Two things will strike readers of Fr. Thomas Berg’s Hurting in the Church: first, that this book needed to be written at all, for who could have ever believed that so much hurt could have been inflicted so quickly on so many in the Church; second, that an effective response to such pain would not only help heal those hurting in the Church, but could also inspire others not wounded to become greater vessels of charity and justice within the Mystical Body of Christ.
Fr. Berg, a priest of the Archdiocese of New York teaching at its Dunwoodie Seminary is, and is honest about being, what Henri Nouwen famously called a “wounded healer”. The psychological abuse suffered by Berg and many others who once belonged to the great fraud known as the Legion of Christ ran deep in him for years and in some ways runs still today. But Berg knows that, in most cases, we cannot insist on being completely healed ourselves before setting about helping others to heal. In part, therefore, as a step in his own recovery from the terrible betrayals that Marciel Maciel worked on the Church, and in part to assist others toward recovery from the various hurts they have suffered at the hands of ecclesiastical figures, Berg wrote Hurting in the Church. And thank God he did because this book is a treasure.
As one who has suffered no more than the usual slings and arrows of outrageous fortune in a lifetime of Catholic living and working, I frankly came to Hurting in the Church with some emotional distance from its theme. I was interested, to be sure, in learning more about what others have experienced (and Berg includes several illustrative stories besides his own) and I was desirous of knowing how experts (spiritual, psychological, administrative, and so on) might be able to help those suffering today.
But what surprised me as I moved though the narratives that Berg presented and his observations on them was, first, just how many and how varied are the experiences of ecclesial pain; and second, how these stories make real demands on the entire Christian community, how, in other words, there are (or should be) no merely interested observers, but instead, how all in the Church are called to respond to this crisis.

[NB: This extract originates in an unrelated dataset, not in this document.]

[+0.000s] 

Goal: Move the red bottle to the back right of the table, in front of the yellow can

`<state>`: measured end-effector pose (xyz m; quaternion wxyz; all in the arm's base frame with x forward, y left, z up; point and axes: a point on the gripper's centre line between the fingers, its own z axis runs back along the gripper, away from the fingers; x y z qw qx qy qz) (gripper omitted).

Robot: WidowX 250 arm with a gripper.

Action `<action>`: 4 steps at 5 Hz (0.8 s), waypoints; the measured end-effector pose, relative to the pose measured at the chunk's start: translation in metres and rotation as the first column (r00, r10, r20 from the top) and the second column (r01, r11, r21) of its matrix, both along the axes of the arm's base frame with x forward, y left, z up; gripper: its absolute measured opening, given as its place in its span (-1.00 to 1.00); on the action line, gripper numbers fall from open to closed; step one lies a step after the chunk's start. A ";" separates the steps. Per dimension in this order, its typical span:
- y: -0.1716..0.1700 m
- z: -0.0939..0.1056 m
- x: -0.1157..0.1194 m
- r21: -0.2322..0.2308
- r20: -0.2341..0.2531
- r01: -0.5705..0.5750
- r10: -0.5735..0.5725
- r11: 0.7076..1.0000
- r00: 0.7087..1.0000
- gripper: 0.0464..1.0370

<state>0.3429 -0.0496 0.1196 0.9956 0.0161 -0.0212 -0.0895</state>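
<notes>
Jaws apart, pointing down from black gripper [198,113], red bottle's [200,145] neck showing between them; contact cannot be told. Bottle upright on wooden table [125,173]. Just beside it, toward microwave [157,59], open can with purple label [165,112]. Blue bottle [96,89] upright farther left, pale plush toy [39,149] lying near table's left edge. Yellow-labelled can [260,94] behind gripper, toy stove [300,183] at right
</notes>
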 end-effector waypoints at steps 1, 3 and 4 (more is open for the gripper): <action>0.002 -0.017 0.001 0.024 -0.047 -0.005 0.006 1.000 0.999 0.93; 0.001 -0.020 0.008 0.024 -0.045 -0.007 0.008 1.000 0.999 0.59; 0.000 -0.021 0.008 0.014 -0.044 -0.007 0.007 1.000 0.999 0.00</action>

Berg’s ecclesiology, focused on the responsibility of all the members of the Mystical Body of Christ for one another, shines through in his writing, of course, but not in a sanitized way that obscures the special responsibility of those in positions of responsibility (clerical or lay, paid or volunteer) to take care that the image of the Church they bring to others is truly marked by the face of Christand to repent of all the times that they failed to reflect Him. Moreover, Berg does not, I think, make the mistake that some others have made in addressing this topic, namely, that of accusing the Church herself of inflicting evil on her members, but neither does he paint so rarefied a picture of the Church that ecclesiastical leadership and rank-and-file members alike can wash their hands of responsibility for the deeds committed on their watch.

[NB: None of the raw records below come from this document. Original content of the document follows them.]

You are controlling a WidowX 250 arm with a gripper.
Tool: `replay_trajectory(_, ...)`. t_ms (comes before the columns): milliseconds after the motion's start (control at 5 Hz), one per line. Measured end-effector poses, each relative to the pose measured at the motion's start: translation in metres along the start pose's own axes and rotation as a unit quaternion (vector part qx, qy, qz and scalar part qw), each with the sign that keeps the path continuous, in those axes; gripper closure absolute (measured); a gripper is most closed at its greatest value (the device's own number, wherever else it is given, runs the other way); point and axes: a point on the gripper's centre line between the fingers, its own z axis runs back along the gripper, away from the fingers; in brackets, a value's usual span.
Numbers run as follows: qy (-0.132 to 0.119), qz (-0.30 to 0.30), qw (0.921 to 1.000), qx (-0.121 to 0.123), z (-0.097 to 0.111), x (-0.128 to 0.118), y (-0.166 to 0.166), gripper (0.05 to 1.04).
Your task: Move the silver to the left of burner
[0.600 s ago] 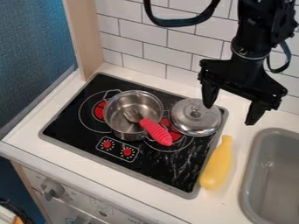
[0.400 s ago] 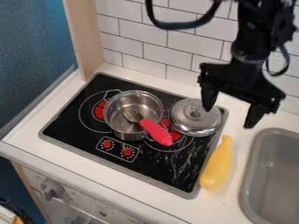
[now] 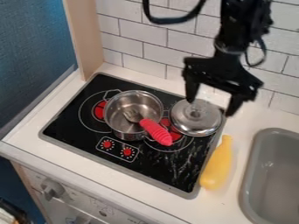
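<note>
I work in soft, fairly bright light, and the white table (image 3: 242, 127) looks the brightest. Small highlights glint on the metal lid (image 3: 196, 121) and the metal pot (image 3: 123, 130), while pale streaks mottle the black stovetop (image 3: 175, 170) like glare. A faint, soft-edged shadow lies beside the yellow toy (image 3: 216, 168). My dark tool (image 3: 210, 108) is blurred, its surface detail mostly lost in black.

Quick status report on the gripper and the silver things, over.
Black two-finger gripper open, empty. Round silver metal lid on stovetop's right. Silver metal pot beside it, red-handled utensil inside.
</note>
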Motion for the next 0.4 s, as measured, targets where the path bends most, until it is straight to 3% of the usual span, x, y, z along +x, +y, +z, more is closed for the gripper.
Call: replay_trajectory(400,0.03,0.02,0.9993,0.008,-0.034,0.021,0.024,0.083)
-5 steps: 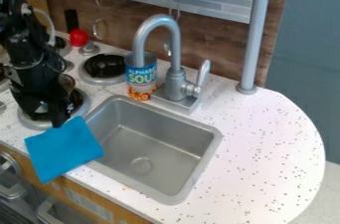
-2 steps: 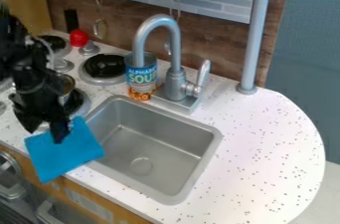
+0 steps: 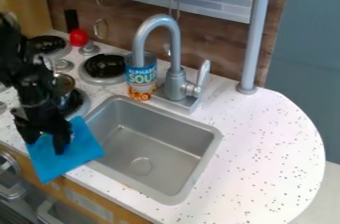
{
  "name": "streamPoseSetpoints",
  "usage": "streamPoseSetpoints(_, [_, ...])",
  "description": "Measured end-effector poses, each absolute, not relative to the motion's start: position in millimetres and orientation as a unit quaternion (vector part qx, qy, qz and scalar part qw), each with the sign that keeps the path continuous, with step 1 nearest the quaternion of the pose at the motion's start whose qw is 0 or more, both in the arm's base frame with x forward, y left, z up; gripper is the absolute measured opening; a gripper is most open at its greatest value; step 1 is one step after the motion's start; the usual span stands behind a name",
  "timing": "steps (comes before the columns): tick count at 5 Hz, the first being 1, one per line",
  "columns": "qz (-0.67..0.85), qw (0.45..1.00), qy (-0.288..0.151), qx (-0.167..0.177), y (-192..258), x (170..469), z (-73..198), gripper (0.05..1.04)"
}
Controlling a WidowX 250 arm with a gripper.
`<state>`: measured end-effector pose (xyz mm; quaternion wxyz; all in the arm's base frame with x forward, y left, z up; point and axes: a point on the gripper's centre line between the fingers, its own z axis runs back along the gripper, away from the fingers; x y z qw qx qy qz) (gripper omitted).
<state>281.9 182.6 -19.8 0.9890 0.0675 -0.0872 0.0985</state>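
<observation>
Finding at the counter's front: my gripper (image 3: pixel 45 144) has come down and nearer the camera in the last second, from the far edge of the blue cloth (image 3: pixel 56 166) to a place over its upper part. The cloth has kept its position and outline meanwhile. I judge this an approach to the cloth, with the pick-up itself outstanding. State of the hand: open, its two fingers apart, with blue fabric showing between them. Whether either fingertip touches the fabric, I cannot tell.

Condition of the cloth, near to far: its nearest corner overhangs the counter's front edge, above the wooden cabinet front (image 3: pixel 73 188). The middle lies fairly smooth, a plain, even blue, roughly four-sided, without marks that I can make out. The right side laps the near left part of the sink's rim. The far part runs up beneath and beside my fingers, where some of it is hidden. I would expect it to be limp and to need a proper pinch, since a shallow one could slip off.

Beyond it, the steel sink (image 3: pixel 152 143) is set into the speckled white counter (image 3: pixel 266 143). Farther back, the soup can (image 3: pixel 141 76) stands upright beside the grey faucet (image 3: pixel 175 49), with a black-topped burner (image 3: pixel 103 66) to one side.
</observation>
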Motion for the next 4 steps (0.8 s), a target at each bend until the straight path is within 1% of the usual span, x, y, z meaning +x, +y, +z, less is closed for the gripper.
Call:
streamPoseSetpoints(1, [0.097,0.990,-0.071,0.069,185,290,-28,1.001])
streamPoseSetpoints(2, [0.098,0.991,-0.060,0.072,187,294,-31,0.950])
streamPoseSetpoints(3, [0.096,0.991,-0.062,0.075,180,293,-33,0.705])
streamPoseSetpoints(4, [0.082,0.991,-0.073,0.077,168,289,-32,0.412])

The mechanics of Berg’s discussion are easily set out. He looks first at the surprising number of ways that believers can suffer hurt in the very contexts wherein ecclesiastical solace and support should be most abundant. Berg takes away nothing from the gravity of the harm suffered by victims of clerical sexual abuse (a topic he addresses frankly) by acknowledging that others have suffered other forms of psychological or emotional torments at the hands of pastors and formators (such as those Berg himself suffered) and he illustrates how, for example, certain ecclesiastical employment scenarios can be disrespectful of human dignity.
Second, Berg looks at some of the practical methods that he and others have discovered for bringing relief from the personal pains experienced by those wounded in the Church and which portend a measure of healing for wounded psyches and souls.
Finally, Berg looks at certain institutional factors that might have contributed to the scope of the damage a relatively few could inflict on others, and he offers suggestions for turning the Church’s governing apparatus into a more effective tool for protecting and serving her faithful. All of this he does calmly and clearly without the sort of histrionics that are more likely to distract than to describe. Berg’s individual chapters, after an author’s note and a general introduction, can be read in pretty much any order that appeals to individual readers. He relegates factual citations and deeper commentary to end-notes which I, for one, found helpful.
One thought occurs to me, however, a thought that Berg could not have conveniently included in the present work but about which his views might be appreciated in some future study, namely, what about that new kind of hurta genuine, palpable painbeing experienced by more and more faithful as they watch ecclesiastical leadership (notably prelates, but other shapers of Catholic opinion as well) fail, time and again, to defend basic Church teachings on, say, sacraments, conscience, and the capacity of the Gospel to critique a society that is unquestionably careening off its rails. Berg, aware of this emerging crisis, too, could offer us, I am sure, some good insights into dealing effectively with this novel kind of failure in the Church and with the suffering being sown in its wake. But I stray from our present concern.
Fr. Thomas Berg has written a necessary book that will help many who were wounded by some people in the Church. He has written an important book that can engage others who might not suffer in the Church, but who need to be more aware of and more committed to assisting those who do.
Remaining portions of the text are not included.